MHKiT-Software / MHKiT-Python

MHKiT-Python provides the marine renewable energy (MRE) community tools for data processing, visualization, quality control, resource assessment, and device performance.
https://mhkit-software.github.io/MHKiT/
BSD 3-Clause "New" or "Revised" License
50 stars 45 forks source link

QC Module - Stagnant Data Check Error #92

Closed Rjan821163 closed 3 years ago

Rjan821163 commented 3 years ago

I am running QC Module tests on hindcast data, and so far I have successfully completed the timestamp, corrupt data, and expected range tests, all of which had Empty DataFrames.

I am currently running the stagnant data test and want to check if there are any data that changes greater than 15 within a 3 hour window. Here is my input below:

expected_bound=[0,15] window=10800 results=qc.check_delta(results['cleaned_data'],expected_bound,window)
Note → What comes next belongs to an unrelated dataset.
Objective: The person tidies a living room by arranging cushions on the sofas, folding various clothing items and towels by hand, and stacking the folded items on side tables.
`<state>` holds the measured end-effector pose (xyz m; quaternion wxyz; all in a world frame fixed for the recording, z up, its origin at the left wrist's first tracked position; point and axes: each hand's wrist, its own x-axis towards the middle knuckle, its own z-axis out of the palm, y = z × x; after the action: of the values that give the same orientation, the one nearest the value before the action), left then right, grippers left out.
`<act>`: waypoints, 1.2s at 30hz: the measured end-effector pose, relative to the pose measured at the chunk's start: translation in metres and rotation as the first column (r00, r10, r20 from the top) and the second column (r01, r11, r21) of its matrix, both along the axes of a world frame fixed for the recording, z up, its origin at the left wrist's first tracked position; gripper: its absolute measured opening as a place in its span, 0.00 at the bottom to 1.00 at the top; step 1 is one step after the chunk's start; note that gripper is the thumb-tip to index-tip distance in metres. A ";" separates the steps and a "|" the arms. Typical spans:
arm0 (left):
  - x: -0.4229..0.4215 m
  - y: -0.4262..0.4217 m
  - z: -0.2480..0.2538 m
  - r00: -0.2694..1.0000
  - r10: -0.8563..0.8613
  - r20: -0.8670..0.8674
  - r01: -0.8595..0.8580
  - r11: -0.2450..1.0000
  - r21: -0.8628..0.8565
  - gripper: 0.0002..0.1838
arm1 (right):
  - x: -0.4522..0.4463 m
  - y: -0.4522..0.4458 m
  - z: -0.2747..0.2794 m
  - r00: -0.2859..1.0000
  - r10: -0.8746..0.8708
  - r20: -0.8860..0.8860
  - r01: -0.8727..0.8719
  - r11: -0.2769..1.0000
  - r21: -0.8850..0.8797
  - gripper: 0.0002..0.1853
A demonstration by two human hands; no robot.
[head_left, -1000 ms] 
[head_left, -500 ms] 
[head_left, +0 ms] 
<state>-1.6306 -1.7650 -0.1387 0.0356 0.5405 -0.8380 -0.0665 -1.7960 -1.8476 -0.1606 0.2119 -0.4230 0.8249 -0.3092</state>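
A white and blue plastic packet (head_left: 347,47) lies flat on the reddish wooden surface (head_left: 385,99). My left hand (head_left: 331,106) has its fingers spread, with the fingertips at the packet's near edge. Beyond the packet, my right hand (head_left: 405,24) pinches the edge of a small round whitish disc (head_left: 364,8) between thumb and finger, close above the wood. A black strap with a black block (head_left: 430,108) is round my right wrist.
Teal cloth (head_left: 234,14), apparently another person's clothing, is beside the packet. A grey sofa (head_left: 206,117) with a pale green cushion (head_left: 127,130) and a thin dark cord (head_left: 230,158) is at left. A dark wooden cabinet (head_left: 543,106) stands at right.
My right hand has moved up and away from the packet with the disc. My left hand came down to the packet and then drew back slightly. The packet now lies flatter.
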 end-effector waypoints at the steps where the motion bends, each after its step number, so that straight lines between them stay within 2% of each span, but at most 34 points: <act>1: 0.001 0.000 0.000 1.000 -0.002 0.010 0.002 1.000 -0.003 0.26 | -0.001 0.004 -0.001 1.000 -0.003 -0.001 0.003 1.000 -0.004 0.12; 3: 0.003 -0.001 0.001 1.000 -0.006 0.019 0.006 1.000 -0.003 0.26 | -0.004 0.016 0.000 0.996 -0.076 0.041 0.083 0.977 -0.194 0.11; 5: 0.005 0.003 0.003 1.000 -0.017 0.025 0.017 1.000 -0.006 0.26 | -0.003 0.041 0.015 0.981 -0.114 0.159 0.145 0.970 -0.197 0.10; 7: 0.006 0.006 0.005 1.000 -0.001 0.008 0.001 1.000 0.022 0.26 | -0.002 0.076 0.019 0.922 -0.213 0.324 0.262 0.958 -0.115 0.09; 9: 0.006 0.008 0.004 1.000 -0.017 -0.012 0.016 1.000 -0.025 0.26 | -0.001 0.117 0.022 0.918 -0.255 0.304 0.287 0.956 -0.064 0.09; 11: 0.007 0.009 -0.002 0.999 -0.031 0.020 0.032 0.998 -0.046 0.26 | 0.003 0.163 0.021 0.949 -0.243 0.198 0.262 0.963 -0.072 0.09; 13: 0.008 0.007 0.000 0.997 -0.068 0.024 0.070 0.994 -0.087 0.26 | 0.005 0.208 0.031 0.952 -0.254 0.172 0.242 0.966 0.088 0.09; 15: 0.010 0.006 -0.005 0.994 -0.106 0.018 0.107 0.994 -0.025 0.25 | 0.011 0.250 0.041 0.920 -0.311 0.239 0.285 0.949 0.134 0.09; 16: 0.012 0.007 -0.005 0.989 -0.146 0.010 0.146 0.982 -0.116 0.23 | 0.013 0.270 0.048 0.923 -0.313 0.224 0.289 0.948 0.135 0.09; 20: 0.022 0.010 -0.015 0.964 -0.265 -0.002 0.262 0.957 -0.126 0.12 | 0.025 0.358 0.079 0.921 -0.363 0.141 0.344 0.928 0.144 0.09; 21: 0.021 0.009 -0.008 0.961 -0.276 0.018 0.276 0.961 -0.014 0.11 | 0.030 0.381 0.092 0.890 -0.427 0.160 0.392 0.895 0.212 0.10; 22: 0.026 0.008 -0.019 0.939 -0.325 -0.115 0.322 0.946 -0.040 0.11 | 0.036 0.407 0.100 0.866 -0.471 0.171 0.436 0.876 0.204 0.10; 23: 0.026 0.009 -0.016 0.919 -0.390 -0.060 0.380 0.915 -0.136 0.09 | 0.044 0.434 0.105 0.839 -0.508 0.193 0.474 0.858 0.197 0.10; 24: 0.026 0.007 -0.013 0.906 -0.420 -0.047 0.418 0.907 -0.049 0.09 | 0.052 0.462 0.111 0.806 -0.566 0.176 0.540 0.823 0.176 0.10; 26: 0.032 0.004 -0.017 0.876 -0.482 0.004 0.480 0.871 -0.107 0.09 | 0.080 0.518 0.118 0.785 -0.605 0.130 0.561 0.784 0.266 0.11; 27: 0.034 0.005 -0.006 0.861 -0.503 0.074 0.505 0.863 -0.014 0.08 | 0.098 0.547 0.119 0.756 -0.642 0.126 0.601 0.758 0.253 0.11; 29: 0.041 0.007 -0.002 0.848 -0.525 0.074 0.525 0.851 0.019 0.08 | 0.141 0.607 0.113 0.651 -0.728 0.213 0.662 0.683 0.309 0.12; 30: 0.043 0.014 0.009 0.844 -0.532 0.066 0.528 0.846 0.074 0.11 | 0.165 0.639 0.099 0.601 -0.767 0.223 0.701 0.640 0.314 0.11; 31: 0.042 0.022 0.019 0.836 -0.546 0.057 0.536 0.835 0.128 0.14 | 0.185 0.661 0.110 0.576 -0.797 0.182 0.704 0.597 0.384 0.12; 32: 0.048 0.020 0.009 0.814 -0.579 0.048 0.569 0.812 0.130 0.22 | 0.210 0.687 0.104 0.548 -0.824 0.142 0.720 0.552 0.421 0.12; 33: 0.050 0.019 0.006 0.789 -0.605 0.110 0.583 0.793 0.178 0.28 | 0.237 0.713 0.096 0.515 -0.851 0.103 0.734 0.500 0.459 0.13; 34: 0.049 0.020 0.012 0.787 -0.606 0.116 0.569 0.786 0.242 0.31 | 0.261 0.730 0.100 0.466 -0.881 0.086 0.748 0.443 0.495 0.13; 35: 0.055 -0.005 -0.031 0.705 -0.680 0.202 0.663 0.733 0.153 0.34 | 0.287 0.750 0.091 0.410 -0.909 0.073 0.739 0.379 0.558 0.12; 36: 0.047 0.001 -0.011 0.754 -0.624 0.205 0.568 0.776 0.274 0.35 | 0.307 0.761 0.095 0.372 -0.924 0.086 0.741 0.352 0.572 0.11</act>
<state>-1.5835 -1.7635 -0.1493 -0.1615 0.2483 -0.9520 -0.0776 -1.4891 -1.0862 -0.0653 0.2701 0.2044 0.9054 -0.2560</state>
However after this line I get an AssertionError: "key must be None or of type string". After looking into what "key" is through the source code for pecos.monitoring, I found that defining the "key" is optional. So I am not sure why this error pops up. The immediate error code that follows is:

Traceback (most recent call last): File "", line 1, in File "/Users/RachelAn/opt/anaconda3/envs/MHKiT/lib/python3.8/site-packages/pecos/monitoring.py", line 769, in check_delta pm.check_delta(bound, key, window, direction, min_failures) File "/Users/RachelAn/opt/anaconda3/envs/MHKiT/lib/python3.8/site-packages/pecos/monitoring.py", line 504, in check_delta assert isinstance(key, (NoneType, str)), 'key must be None or of type string' AssertionError: key must be None or of type string

Thank you for your help!

ssolson commented 3 years ago

Hey Rjan821163 thanks for your interest in MHKiT. In order to assist you best, I would need you to provide a minimum working example of your code as requested in #91. Looking at what you did provide I believe your results['clean_data'] is not returning a Series. If this is not the issue I must request that you provide a minimum working example as previously requested in order to assist you further.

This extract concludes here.